OMG !!! No Onions !!   Just Kidding, Looks great as usual I could  stand one of those right now.  
	

	
	
		
		



		
			












Gary


----------



## ab canuck (Feb 7, 2017)

Looks good, Love our venison......


----------



## Bearcarver (Feb 7, 2017)

gary s said:


> OMG !!! No Onions !!   Just Kidding, Looks great as usual I could  stand one of those right now.
> 
> 
> 
> ...


Thank You Gary !!

Fried Onions next time---I promise!!

And Thanks for the Points!!

Bear


----------



## chef jimmyj (Feb 7, 2017)

Looks good! Onions and one of my other favorite toppings...Roasted Green Chilies, would go nicely. I see some folks grind venison with meat like pork butt. Others just grind in fat, pork back fat or beef suet (kidney fat). Is it personal preference or is there an advantage to one over the other? Seems like some form of pork would be best for venison sausage and beef suet for venison burgers...JJ


----------



## SmokinAl (Feb 8, 2017)

Looks great Bear!

I bet they were real tasty!

Al


----------



## Bearcarver (Feb 8, 2017)

AB Canuck said:


> Looks good, Love our venison......


Thank You AB !!

Bear


Chef JimmyJ said:


> Looks good! Onions and one of my other favorite toppings...Roasted Green Chilies, would go nicely. I see some folks grind venison with meat like pork butt. Others just grind in fat, pork back fat or beef suet (kidney fat). Is it personal preference or is there an advantage to one over the other? Seems like some form of pork would be best for venison sausage and beef suet for venison burgers...JJ


Thanks Jimmy!!

Over nearly 50 years, I've tried many mixtures & percentages of Beef & Pork with my Venison, and we have settled in on our favorite, and have been using it for about 15 years:

50% Venison

25% Pork (as in Pork Butt)

25% Beef (80--20)

Then we mix 2 TBS of Worcestershire sauce with each Pound when making the Patties, a few hours before grilling.

Bear


----------



## Bearcarver (Feb 8, 2017)

SmokinAl said:


> Looks great Bear!
> 
> I bet they were real tasty!
> 
> Al


Thanks Al !!

Bear


----------



## HalfSmoked (Feb 9, 2017)

Great looking meal.

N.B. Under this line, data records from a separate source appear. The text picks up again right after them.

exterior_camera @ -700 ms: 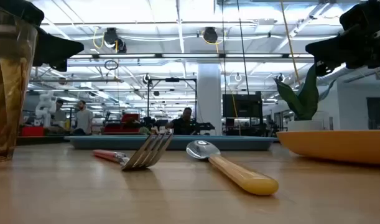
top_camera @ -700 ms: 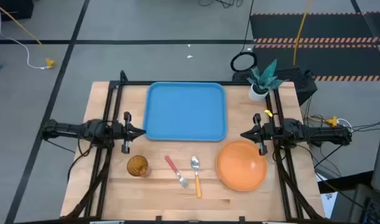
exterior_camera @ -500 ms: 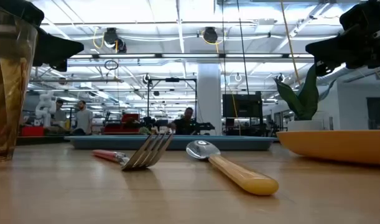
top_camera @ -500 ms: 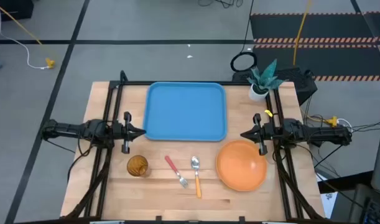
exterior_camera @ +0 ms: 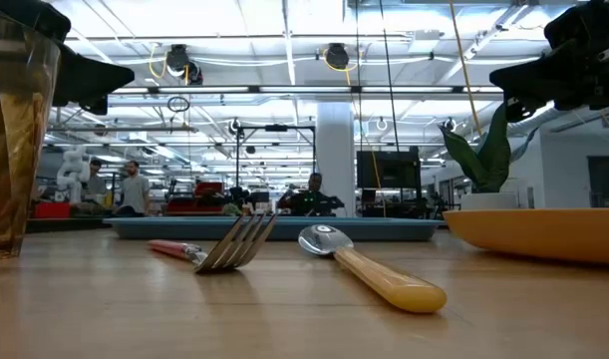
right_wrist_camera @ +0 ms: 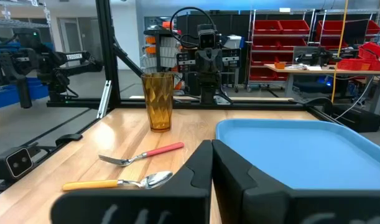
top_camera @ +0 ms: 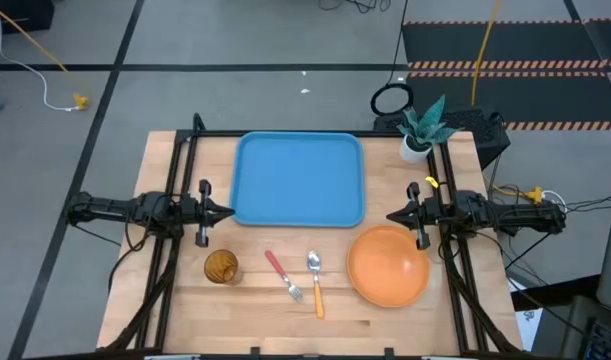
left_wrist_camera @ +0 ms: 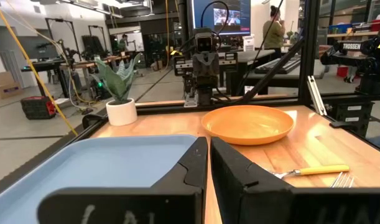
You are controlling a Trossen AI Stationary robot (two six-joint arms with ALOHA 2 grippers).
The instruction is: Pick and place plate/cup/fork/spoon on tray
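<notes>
The light-blue tray [top_camera: 299, 179] lies at the table's far middle. The orange plate [top_camera: 387, 264] rests on the table at the near right. The amber cup [top_camera: 221, 266] stands upright at the near left. The red-handled fork [top_camera: 283, 275] and the orange-handled spoon [top_camera: 315, 281] lie side by side between them. My left gripper [top_camera: 228, 211] is shut and empty at the tray's left edge, above the table. My right gripper [top_camera: 392, 216] is shut and empty at the tray's right near corner, above the plate's far rim.
A small potted plant [top_camera: 421, 128] stands at the far right corner. Black frame rails [top_camera: 175, 180] run along the table's left and right sides. Bare wood lies along the near edge in front of the cutlery.
</notes>
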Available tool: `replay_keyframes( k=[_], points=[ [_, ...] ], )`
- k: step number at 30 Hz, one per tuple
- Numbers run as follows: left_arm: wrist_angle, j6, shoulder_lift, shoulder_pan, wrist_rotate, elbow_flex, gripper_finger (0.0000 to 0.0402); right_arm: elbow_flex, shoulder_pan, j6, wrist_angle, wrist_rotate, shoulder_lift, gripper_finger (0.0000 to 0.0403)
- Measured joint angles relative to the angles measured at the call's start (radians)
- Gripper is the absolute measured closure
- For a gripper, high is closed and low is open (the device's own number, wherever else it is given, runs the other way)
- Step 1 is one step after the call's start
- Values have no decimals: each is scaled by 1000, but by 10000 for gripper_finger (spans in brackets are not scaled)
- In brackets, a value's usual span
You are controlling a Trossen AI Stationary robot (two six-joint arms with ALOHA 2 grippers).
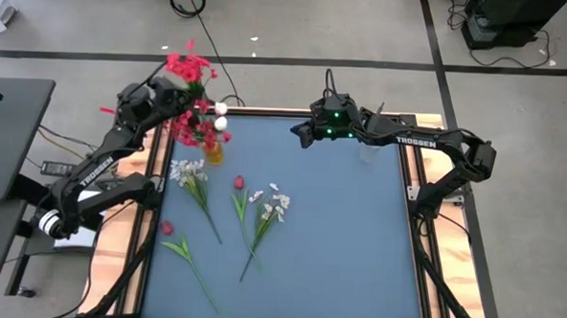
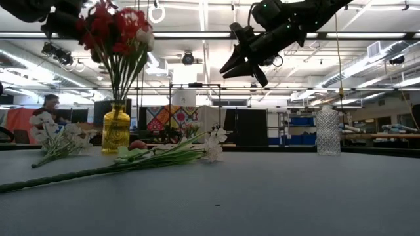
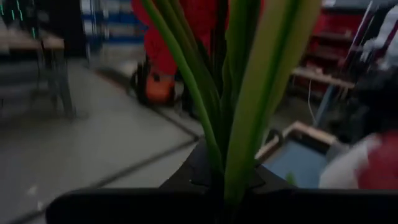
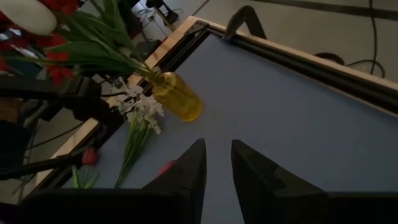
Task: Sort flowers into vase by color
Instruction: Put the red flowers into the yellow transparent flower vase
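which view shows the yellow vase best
The low view: the yellow vase stands side-on, whole, red flowers rising from it. The high view shows it mostly hidden under blooms, the right wrist view small and slanted, the left wrist view not at all.

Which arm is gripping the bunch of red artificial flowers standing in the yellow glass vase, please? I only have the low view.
Observer: The left one. Its wrist view shows the left gripper shut on the green stems of the red artificial flowers, above the yellow glass vase.
Operator: Thank you. How many flowers lie loose on the table?
Observer: From above, four lie on the blue table: a white-bloomed sprig, a red bud, a white spray and a pinkish-red bud.
Operator: Is the right gripper carrying anything?
Observer: No. Its own camera shows the right gripper open and empty, near the table's far edge.
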Motion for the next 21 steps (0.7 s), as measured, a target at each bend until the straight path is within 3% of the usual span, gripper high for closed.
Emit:
replay_keyframes(
  k=[4, 11, 21],
  points=[
    [43, -23, -25, 2, -9, 0, 383, 0, 0, 21, -9, -3, 0, 318],
    [-55, -57, -33, 0, 28, -1, 383, 0, 0, 39, -22, -3, 0, 318],
    [-12, -67, -27, 0, 28, -84, 383, 0, -31, 36, -16, -4, 0, 318]
  ],
)
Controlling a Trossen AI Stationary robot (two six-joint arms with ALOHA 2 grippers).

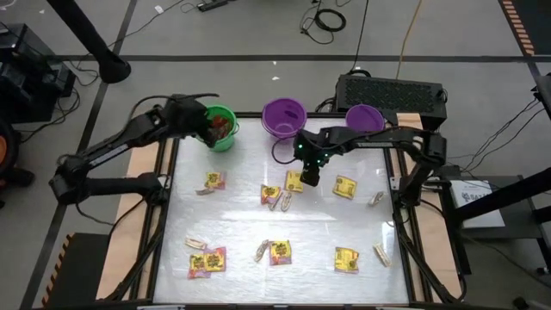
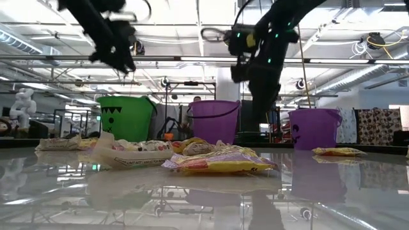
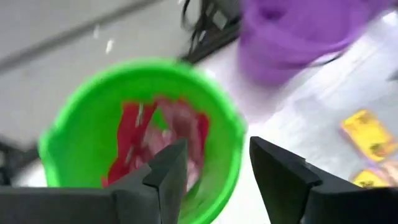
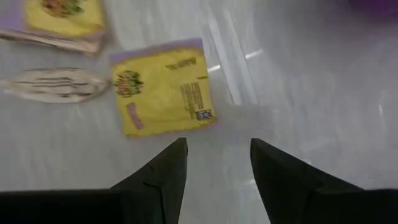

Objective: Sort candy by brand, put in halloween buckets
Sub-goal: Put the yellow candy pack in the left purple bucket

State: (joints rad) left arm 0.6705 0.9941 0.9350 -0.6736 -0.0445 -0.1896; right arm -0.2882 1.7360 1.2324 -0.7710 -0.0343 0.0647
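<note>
1. Overhead, I have the left hand (image 1: 209, 127) poised over the green bucket (image 1: 222, 129) at the far left of the counter (image 1: 327, 226). Its fingers (image 3: 168, 174) are spread with nothing between them.
2. My left wrist camera looks down into that bucket: red and pink packets (image 3: 155, 140) lie in the bottom.
3. The right hand (image 1: 310, 176) hangs over the middle of the counter, just in front of the deep purple bucket (image 1: 283, 116). Its fingers (image 4: 165, 171) stand apart and grip nothing.
4. Right wrist view: a yellow square packet (image 4: 163, 87) lies flat on the counter just ahead of the fingertips, not touching them. A narrow tan piece (image 4: 56, 85) lies beside it.
5. The lavender bucket (image 1: 364, 118) stands at the far right of the bucket row, beside the deep purple one.
6. Loose candy is scattered on the counter: a yellow packet (image 1: 345, 187) right of the right hand, another yellow one (image 1: 346, 258) near the front right, a pink and yellow cluster (image 1: 207, 260) at front left, and a tan piece (image 1: 381, 254) at front right.
7. From counter height, all three buckets stand upright in a row behind a heap of packets (image 2: 217, 160). Both arms come down from above.
</note>
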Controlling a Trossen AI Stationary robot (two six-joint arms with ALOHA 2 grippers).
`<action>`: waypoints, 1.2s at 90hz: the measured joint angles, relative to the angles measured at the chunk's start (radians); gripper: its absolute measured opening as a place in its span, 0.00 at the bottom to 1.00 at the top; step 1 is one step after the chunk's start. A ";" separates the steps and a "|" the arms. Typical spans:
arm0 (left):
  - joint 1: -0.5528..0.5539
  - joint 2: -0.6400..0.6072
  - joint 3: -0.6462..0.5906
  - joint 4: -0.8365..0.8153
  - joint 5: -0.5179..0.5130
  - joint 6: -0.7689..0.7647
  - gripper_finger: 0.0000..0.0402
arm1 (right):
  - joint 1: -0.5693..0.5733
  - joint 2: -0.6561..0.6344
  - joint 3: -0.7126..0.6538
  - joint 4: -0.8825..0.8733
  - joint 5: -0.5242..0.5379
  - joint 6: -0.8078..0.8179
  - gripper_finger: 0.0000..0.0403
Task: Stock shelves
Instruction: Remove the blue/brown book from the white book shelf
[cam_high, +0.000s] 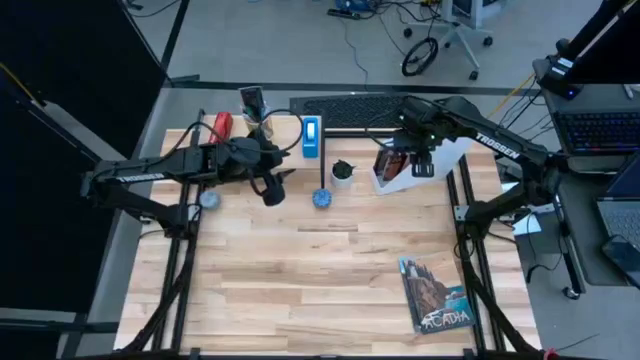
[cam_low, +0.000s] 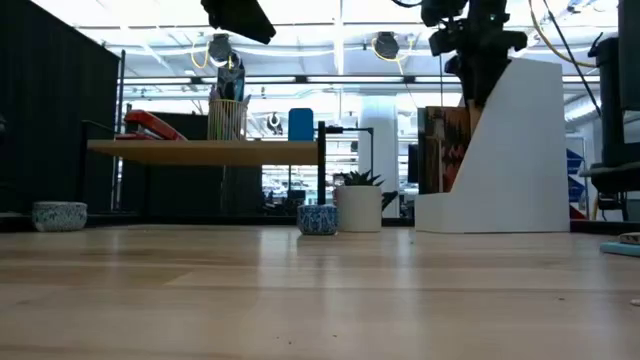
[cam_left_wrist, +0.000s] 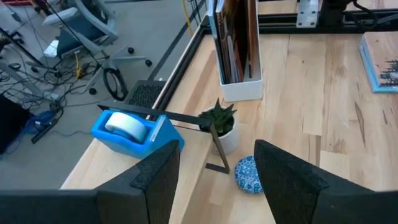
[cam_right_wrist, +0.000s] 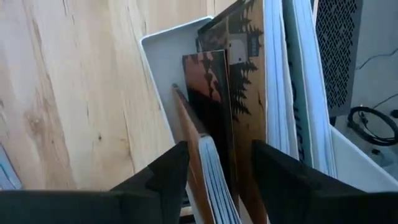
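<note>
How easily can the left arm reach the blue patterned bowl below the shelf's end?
Probably yes: the left gripper, fingers open, hangs above the small bowl; only the shelf's black leg stands beside it.

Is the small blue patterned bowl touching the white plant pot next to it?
Apart. The low view shows the blue patterned bowl overlapping the white plant pot, but the high view shows bare tabletop between bowl and pot.

White file holder (cam_low: 520, 150); books inside (cam_right_wrist: 233, 93) brown-orange with dark tree silhouettes, white page edges. Light-wood shelf (cam_low: 200, 151) on black legs. Blue tape dispenser (cam_left_wrist: 134, 132), white roll. Red stapler (cam_low: 150, 126). Yellow wire pencil cup (cam_low: 227, 118). Blue-and-white patterned bowls (cam_low: 317, 219), (cam_low: 59, 215). White pot (cam_low: 358, 208), green plant. Teal-and-brown book (cam_high: 433, 294) on pale wood tabletop (cam_high: 320, 280).
</note>
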 joint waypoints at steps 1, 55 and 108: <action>0.000 0.000 0.000 0.000 0.000 0.000 0.48 | 0.000 0.000 0.000 0.000 -0.003 0.002 0.39; 0.000 0.000 0.000 0.000 0.000 0.000 0.48 | 0.000 0.000 0.000 -0.011 -0.041 0.008 0.02; 0.000 0.000 0.000 0.000 0.000 -0.004 0.48 | 0.000 0.075 0.000 -0.032 -0.034 0.041 0.16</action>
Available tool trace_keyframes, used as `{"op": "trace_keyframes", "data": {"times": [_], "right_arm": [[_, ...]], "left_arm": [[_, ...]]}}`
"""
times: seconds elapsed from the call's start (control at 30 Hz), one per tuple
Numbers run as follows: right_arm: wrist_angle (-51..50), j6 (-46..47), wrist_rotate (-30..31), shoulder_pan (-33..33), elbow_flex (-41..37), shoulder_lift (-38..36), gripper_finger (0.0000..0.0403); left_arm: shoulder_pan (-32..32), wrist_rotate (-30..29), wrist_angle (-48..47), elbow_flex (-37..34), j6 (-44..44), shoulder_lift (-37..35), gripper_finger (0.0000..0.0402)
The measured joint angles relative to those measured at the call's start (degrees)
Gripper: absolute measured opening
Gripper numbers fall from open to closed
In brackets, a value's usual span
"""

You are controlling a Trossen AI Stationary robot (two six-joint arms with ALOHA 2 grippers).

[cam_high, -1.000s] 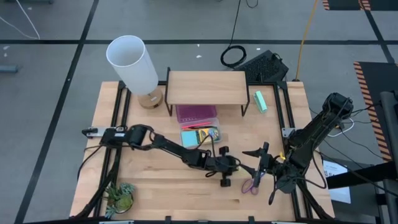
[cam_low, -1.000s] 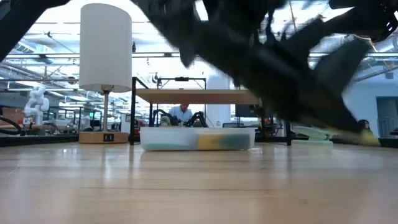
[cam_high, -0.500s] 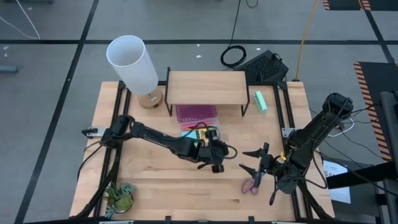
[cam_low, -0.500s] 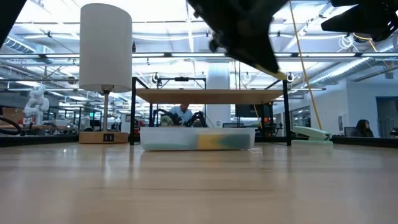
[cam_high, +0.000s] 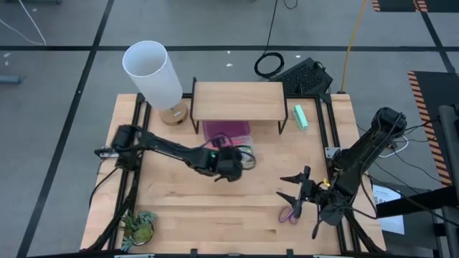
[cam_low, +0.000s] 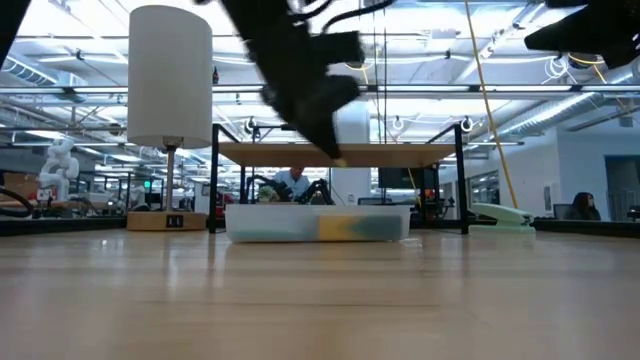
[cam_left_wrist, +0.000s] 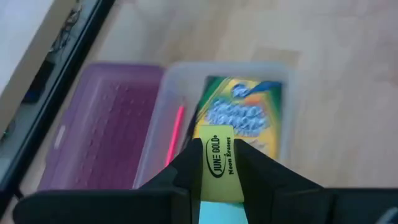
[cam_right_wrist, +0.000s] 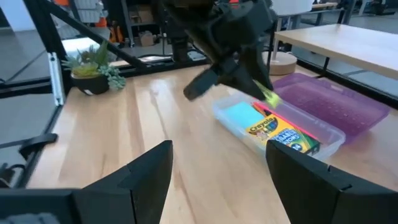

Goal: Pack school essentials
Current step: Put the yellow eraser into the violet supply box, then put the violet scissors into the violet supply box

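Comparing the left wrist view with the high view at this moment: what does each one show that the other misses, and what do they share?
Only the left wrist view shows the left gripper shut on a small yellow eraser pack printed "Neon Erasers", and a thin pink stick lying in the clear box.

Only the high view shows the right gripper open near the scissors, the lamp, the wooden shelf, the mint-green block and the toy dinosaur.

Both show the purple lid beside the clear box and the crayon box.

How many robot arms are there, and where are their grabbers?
2. The left gripper hangs over the clear box, holding a yellow eraser pack. The right gripper waits open above the scissors.
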Motion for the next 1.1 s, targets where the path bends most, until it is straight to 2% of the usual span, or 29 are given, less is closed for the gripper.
{"op": "trace_keyframes", "data": {"times": [0.13, 0.23, 0.43, 0.53, 0.63, 0.83, 1.0, 1.1], "right_arm": [[-0.17, 0.6, 0.1, -0.12, -0.03, 0.57, 0.0251], [0.1, 0.7, 0.18, -0.6, -0.02, 0.55, 0.0251], [1.47, 1.12, 0.06, -1.75, -0.01, 0.53, 0.0251], [2.11, 0.95, 0.02, -1.94, -0.02, 0.55, 0.0251], [2.49, 0.59, -0.02, -2.06, -0.02, 0.55, 0.0251], [2.53, 0.46, -0.02, -2.12, 0.0, 0.55, 0.0251], [2.53, 0.46, -0.13, -2.12, 0.0, 0.55, 0.0251], [2.53, 0.44, -0.15, -2.12, -0.02, 0.55, 0.0251]], "left_arm": [[0.82, 1.38, 8.35, -11.87, -3.84, -7.95, 0.0081], [0.97, 5.39, 16.43, -20.21, -4.71, -12.5, 0.0081], [1.24, 7.3, 29.9, -31.99, -2.73, -14.66, 0.0083], [1.96, 7.3, 33.51, -34.92, -2.72, -14.71, 0.0088], [2.67, 7.33, 33.83, -36.01, -2.73, -14.66, 0.0109], [3.88, 12.15, 36.38, -35.97, -0.98, -14.71, 0.0186], [3.89, 12.35, 36.86, -35.95, 1.15, -14.7, 0.0245], [3.91, 12.35, 36.84, -35.95, 1.82, -14.7, 0.0267]]}}
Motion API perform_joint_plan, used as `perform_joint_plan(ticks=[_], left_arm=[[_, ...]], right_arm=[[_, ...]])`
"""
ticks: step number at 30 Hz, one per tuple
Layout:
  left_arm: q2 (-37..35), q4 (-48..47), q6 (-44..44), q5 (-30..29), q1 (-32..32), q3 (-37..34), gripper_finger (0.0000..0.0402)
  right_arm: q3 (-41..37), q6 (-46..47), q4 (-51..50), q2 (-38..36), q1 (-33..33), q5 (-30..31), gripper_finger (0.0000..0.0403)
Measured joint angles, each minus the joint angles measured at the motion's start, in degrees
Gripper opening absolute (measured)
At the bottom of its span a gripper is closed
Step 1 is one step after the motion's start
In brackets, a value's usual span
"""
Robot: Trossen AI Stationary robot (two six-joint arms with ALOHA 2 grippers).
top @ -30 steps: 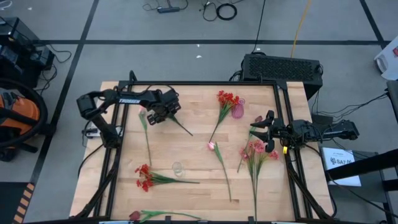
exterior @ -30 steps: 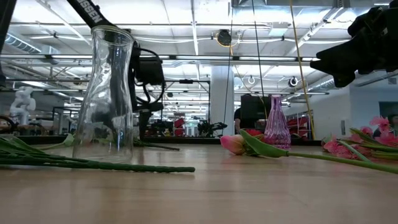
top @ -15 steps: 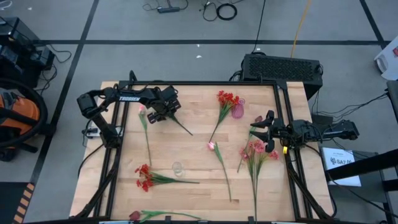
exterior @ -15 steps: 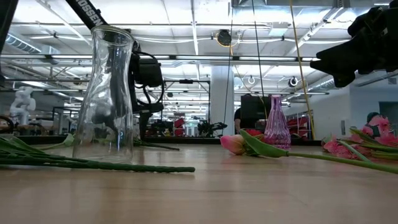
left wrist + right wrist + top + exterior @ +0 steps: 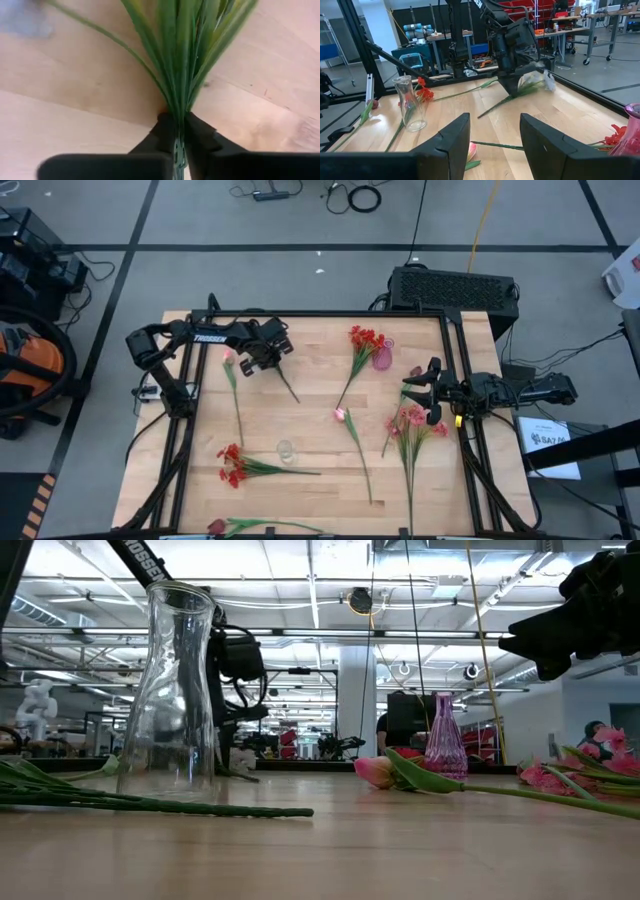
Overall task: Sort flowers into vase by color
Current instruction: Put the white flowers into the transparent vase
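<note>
My left gripper (image 5: 268, 360) stands at the table's far left, shut on a pale-blossomed flower spray (image 5: 540, 79). Its thin stem (image 5: 290, 385) runs out toward the table's middle. A clear glass vase (image 5: 286, 450) stands near the table's middle front, a pink vase (image 5: 383, 358) at the far right. Lying flat on the table are red sprays (image 5: 365, 340) (image 5: 232, 465), a pink spray (image 5: 410, 420), a pink tulip (image 5: 340, 415) and a pink bud on its stem (image 5: 228, 358). My right gripper (image 5: 425, 392) hovers open at the right edge, nothing between its fingers. My left gripper pinches the spray between its two fingers where the green leaves fan out from the stem (image 5: 178, 112), close below the blossoms. The fingers come from above, pointing down. The blossom end is raised, and the stem slants down to its free end (image 5: 480, 116) on the table.
A red bud (image 5: 215, 527) lies at the table's front edge. A black frame (image 5: 330, 314) runs around the table. A black box (image 5: 452, 288) stands behind the far right corner. Bare wood lies between the two vases.
My left gripper has shut on the pale spray and drawn a little toward the table's far edge. The spray's stem has turned about, its free end swinging toward the table's left.
</note>
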Motion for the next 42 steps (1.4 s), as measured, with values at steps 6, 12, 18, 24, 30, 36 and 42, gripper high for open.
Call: perform_joint_plan(ticks=[6, 12, 18, 24, 30, 36, 42], left_arm=[[-1.31, 9.09, 0.97, -1.00, -1.63, -0.24, 0.0024], [-7.07, 19.60, 8.09, -4.10, -2.94, -0.15, 0.0019], [-15.22, 26.45, 24.74, -8.68, -5.35, 2.52, 0.0017], [-17.86, 27.06, 53.19, -8.72, -10.18, 9.58, 0.0016], [-17.95, 27.14, 73.90, -8.16, -15.46, 12.68, 0.0022], [-18.62, 28.33, 74.80, -8.52, -18.40, 12.83, 0.0012], [-23.76, 31.45, 74.59, -8.93, -22.64, 10.66, 0.0012]], right_arm=[[0.00, 0.02, 0.01, 0.00, 0.00, 0.00, 0.0164], [0.00, 0.02, 0.00, 0.00, 0.00, -0.02, 0.0164], [0.00, 0.02, 0.02, 0.00, 0.00, -0.02, 0.0164], [0.00, 0.01, 0.02, 0.00, 0.00, -0.01, 0.0164], [0.00, 0.02, 0.00, 0.00, 0.00, 0.00, 0.0164], [0.00, 0.02, 0.00, 0.00, -0.02, 0.00, 0.0164], [0.00, 0.02, -0.02, 0.00, -0.01, 0.00, 0.0164]])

Thought I had looked at this but I guess I missed it. One of my favorite burgers had some last week as well as some back strap steak sammies. 
	

	
	
		
		



		
		
	


	





Warren


----------



## xray (Feb 9, 2017)

Looks tasty! Makes me wish summer was here sooner so I could have a good burger and cold beer on the deck...instead of this foot of snow I'm looking at now.


----------



## Bearcarver (Feb 9, 2017)

HalfSmoked said:


> Great looking meal. Thought I had looked at this but I guess I missed it. One of my favorite burgers had some last week as well as some back strap steak sammies.
> 
> 
> 
> ...


Thank You Warren!!

We love this Venison Mix!!

And Thanks for the Points!

Bear


----------



## ptcruiserguy (Feb 9, 2017)

All those combinations look great Bear!!

I am one who hates food to go to waste, so 

I would say my favorite there would be the burger

and left over hot dog.  
	

	
	
		
		



		
		
	


	





Happy Smokin'

Mike


----------



## Bearcarver (Feb 9, 2017)

Xray said:


> Looks tasty! Makes me wish summer was here sooner so I could have a good burger and cold beer on the deck...instead of this foot of snow I'm looking at now.


Thank You Xray!!

I agree---A Burger & a Beer go better when it's a little warm out.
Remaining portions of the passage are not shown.